# YOUR OBJECTIVE
Below is a listing to copy exactly; no image goes into the copy.

# GIVEN DATA
....

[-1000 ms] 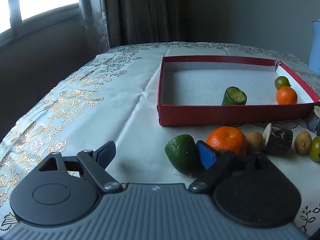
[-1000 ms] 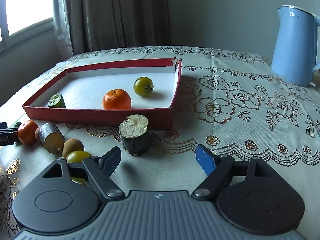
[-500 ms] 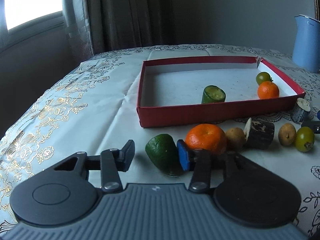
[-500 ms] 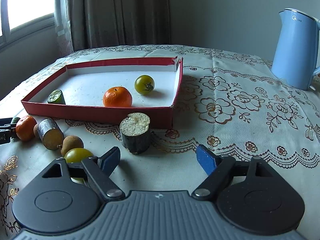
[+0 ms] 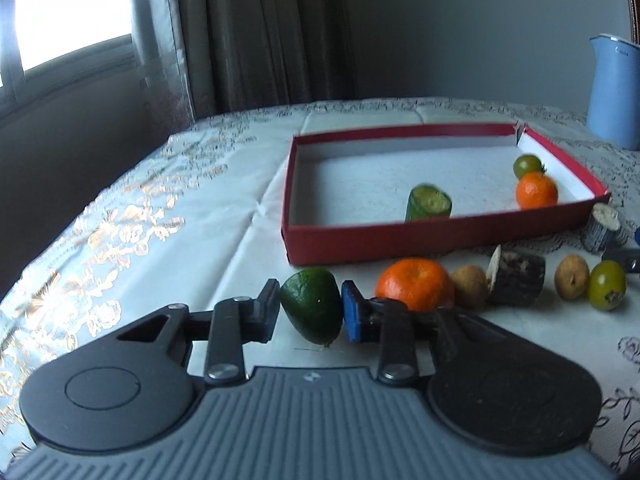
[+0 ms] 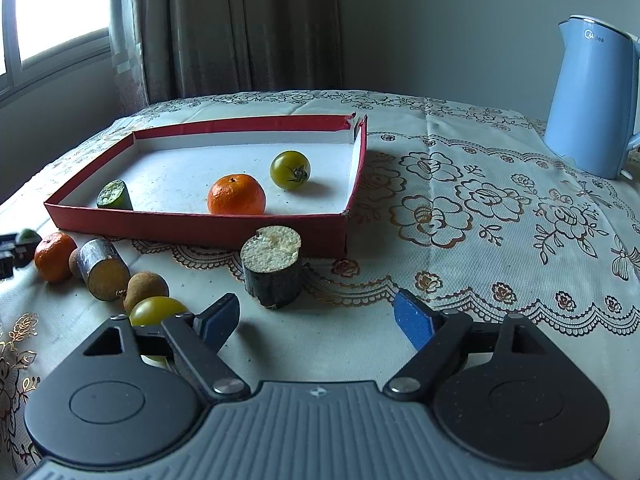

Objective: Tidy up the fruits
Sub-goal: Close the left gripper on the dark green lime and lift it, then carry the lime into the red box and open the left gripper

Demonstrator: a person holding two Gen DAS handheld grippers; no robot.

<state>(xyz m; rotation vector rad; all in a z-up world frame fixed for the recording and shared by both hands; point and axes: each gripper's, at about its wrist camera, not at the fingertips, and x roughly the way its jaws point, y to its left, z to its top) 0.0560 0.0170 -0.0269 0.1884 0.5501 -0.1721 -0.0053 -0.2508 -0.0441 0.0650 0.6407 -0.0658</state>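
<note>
My left gripper point(image 5: 310, 310) is shut on a dark green avocado piece point(image 5: 314, 304) on the tablecloth, in front of the red box point(image 5: 400, 236). Beside it lie an orange tangerine point(image 5: 414, 288), a brown fruit point(image 5: 468, 286), a dark cut cylinder point(image 5: 518, 278), another brown fruit point(image 5: 572, 282) and a green tomato point(image 5: 606, 290). The red box point(image 6: 192, 224) holds a cucumber piece point(image 6: 114, 196), a tangerine point(image 6: 236, 194) and a green tomato point(image 6: 290, 170). My right gripper point(image 6: 316, 320) is open and empty, just behind a dark cut cylinder point(image 6: 272, 266).
A blue kettle point(image 6: 592, 96) stands at the back right of the table. Curtains and a window are behind the table. The left table edge drops off beyond the gold-flowered cloth point(image 5: 100, 248).
My left gripper has closed its fingers onto the avocado piece and shifted slightly right. My right gripper has stayed open and barely moved.
</note>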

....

# TASK RESULT
[-1000 ms] 
[-1000 ms] 
[-500 ms] 
[-500 ms] 
[+0 ms] 
[+0 ms] 

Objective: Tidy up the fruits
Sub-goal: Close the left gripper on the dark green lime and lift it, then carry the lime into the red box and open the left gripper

Demonstrator: a person holding two Gen DAS handheld grippers; no robot.

<state>(xyz m; rotation vector rad; all in a z-up world frame fixed for the recording and shared by both hands; point and axes: each gripper's, at about its wrist camera, not at the fingertips, and x roughly the way its jaws point, y to its left, z to its top) 0.0560 0.0170 -0.0269 0.1884 0.5501 -0.1721 -0.0053 -0.2508 -0.0441 0.0650 0.6407 -0.0658</state>
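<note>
My left gripper point(image 5: 310, 310) is shut on a dark green avocado piece point(image 5: 314, 304) on the tablecloth, in front of the red box point(image 5: 400, 236). Beside it lie an orange tangerine point(image 5: 414, 288), a brown fruit point(image 5: 468, 286), a dark cut cylinder point(image 5: 518, 278), another brown fruit point(image 5: 572, 282) and a green tomato point(image 5: 606, 290). The red box point(image 6: 192, 224) holds a cucumber piece point(image 6: 114, 196), a tangerine point(image 6: 236, 194) and a green tomato point(image 6: 290, 170). My right gripper point(image 6: 316, 320) is open and empty, just behind a dark cut cylinder point(image 6: 272, 266).
A blue kettle point(image 6: 592, 96) stands at the back right of the table. Curtains and a window are behind the table. The left table edge drops off beyond the gold-flowered cloth point(image 5: 100, 248).
My left gripper has closed its fingers onto the avocado piece and shifted slightly right. My right gripper has stayed open and barely moved.
</note>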

This exercise has nothing further to it.